Para o coordenador da Pastoral do Povo de Rua, padre Júlio Lancellotti, a rede de atendimento para esses cidadãos nunca esteve tão sucateada. “Nós não sabemos mais com quem dialogar. Já tentamos a secretária (Luciana Temer, Assistência Social), o prefeito Fernando Haddad, e nada”, lamenta.

Para o presidente do Movimento Nacional das Pessoas em Situação de Rua, Anderson Miranda, a gestão do prefeito Fernando Haddad foca toda a gestão da Assistência Social no programa De Braços Abertos, voltado para usuários de crack que vivem no bairro da Luz, na região conhecida como cracolândia. “Abandonou o Samu, as UBSs. Todo o resto que envolve a saúde da população de rua, que é muito mais do que o crack”, afirma.

Para Lancellotti e Miranda, falta coordenação política para fazer cumprir os protocolos já existentes e priorizar a interssetorialidade nas ações voltadas para essa população.
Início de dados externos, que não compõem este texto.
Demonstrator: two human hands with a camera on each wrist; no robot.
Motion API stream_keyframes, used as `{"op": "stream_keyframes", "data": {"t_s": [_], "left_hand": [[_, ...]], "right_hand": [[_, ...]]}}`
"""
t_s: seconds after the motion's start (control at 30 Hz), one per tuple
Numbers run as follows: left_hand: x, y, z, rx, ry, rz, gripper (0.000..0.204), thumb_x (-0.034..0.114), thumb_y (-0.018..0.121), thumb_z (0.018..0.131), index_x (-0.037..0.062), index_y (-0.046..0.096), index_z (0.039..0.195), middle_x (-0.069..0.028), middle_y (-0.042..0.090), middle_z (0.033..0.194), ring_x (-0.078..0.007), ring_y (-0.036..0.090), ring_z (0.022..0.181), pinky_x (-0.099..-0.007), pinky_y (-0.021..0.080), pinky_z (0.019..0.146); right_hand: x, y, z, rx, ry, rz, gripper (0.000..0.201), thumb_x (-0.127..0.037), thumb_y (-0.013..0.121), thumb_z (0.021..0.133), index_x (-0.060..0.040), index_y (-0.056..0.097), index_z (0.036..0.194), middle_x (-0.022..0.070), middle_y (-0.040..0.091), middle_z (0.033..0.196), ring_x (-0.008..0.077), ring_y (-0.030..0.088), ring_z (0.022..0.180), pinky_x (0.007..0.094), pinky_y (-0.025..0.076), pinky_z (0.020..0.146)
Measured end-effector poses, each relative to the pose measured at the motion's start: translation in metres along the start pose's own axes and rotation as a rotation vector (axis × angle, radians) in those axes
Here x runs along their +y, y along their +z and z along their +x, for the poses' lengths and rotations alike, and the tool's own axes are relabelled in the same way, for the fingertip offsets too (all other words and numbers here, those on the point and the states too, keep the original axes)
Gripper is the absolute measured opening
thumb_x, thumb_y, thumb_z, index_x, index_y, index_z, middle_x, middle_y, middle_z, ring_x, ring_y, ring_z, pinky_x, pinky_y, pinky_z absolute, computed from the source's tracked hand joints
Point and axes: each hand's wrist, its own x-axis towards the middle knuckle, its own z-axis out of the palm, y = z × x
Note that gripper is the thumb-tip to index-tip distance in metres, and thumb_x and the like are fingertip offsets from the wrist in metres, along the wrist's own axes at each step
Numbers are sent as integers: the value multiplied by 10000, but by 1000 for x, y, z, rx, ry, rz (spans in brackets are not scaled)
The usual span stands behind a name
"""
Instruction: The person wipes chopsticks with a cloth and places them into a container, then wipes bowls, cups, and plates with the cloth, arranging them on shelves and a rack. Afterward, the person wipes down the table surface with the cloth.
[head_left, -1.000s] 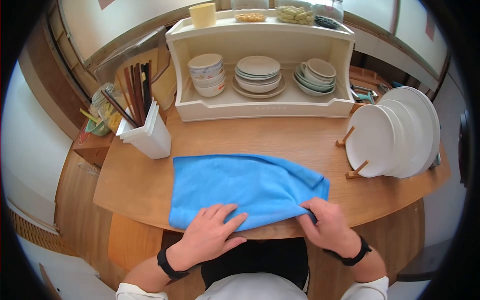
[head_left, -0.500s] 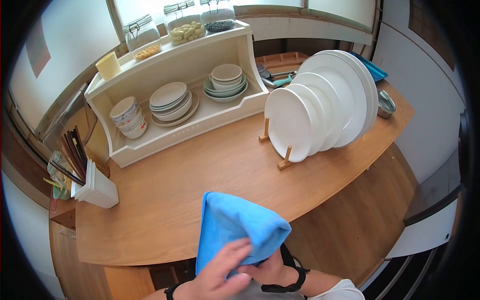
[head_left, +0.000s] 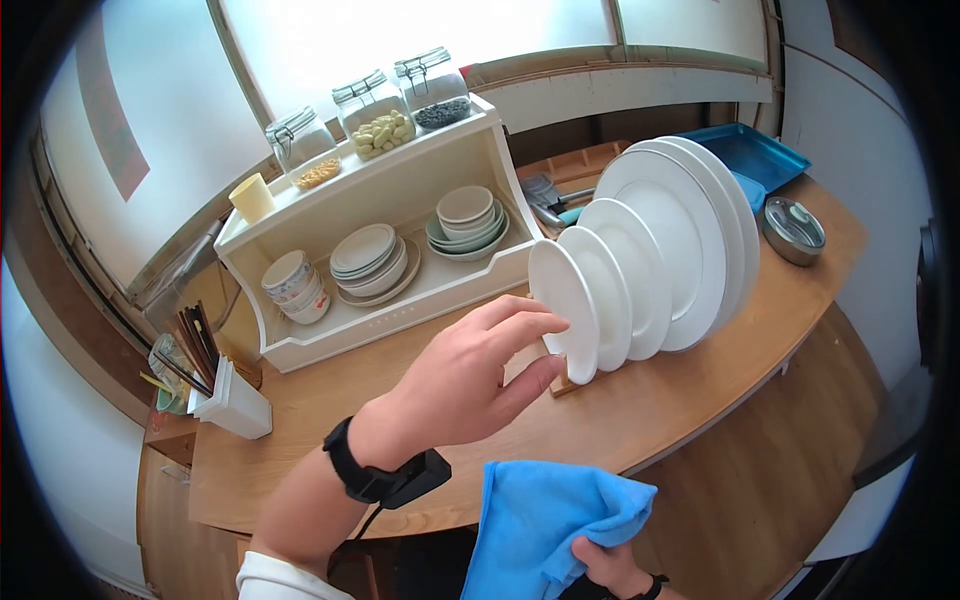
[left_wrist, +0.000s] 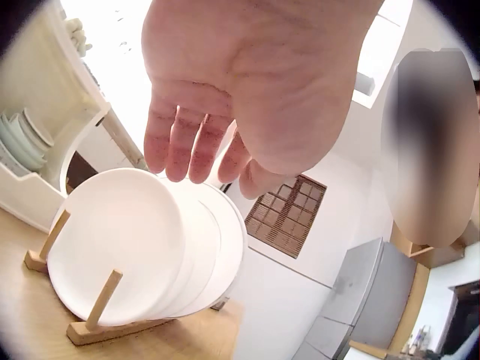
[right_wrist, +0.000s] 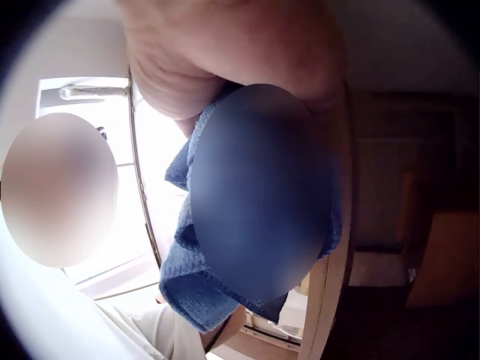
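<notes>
Head view is showing our left hand [head_left: 470, 370], fingers loosely parted, near the front plate [head_left: 562, 285] in its rack [left_wrist: 112, 332], our right hand [head_left: 612, 568] pinching the blue cloth [head_left: 540, 510] by the table [head_left: 640, 400] edge, so we are favouring a gentle rim grip.

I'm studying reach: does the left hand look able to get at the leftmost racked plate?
Probably yes: the empty left hand is beside that plate, with nothing visible between them.

Jars [head_left: 378, 132] atop shelf [head_left: 395, 322]; likely chopsticks [head_left: 203, 345] in white container [head_left: 240, 405].
</notes>
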Motion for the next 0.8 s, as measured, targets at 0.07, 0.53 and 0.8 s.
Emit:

Há duas semanas, Haddad comemorou em um evento público a redução a zero em 2013 do número de assassinatos de pessoas em situação de rua. Até o início de sua gestão, no ano passado, a cidade liderava esse ranking macabro no país. Miranda reconhece esse avanço, mas pondera que ainda falta muito. “Eu disse a ele que as pessoas não morriam mais, mas continuavam sofrendo violações gravíssimas em relação à sua saúde e seus direitos básicos.”

Histórico

Em julho do ano passado, a cadeirante Meire de Oliveira, de 55 anos, morreu na Praça da Sé. Ela vinha passando mal fazia alguns dias. Seu marido chegou a chamar o Samu para resgatá-la mas, quando a unidade chegou, Meire já estava morta. Seu corpo ficou coberto por uma manta e cercado por ratos durante sete horas antes de ser levado para o Instituto Médico Legal. Depois desse episódio, a prefeitura conseguiu uma mudança no protocolo de atendimento do Samu: eles teriam deixado de exigir um número de telefone para confirmar a emergência.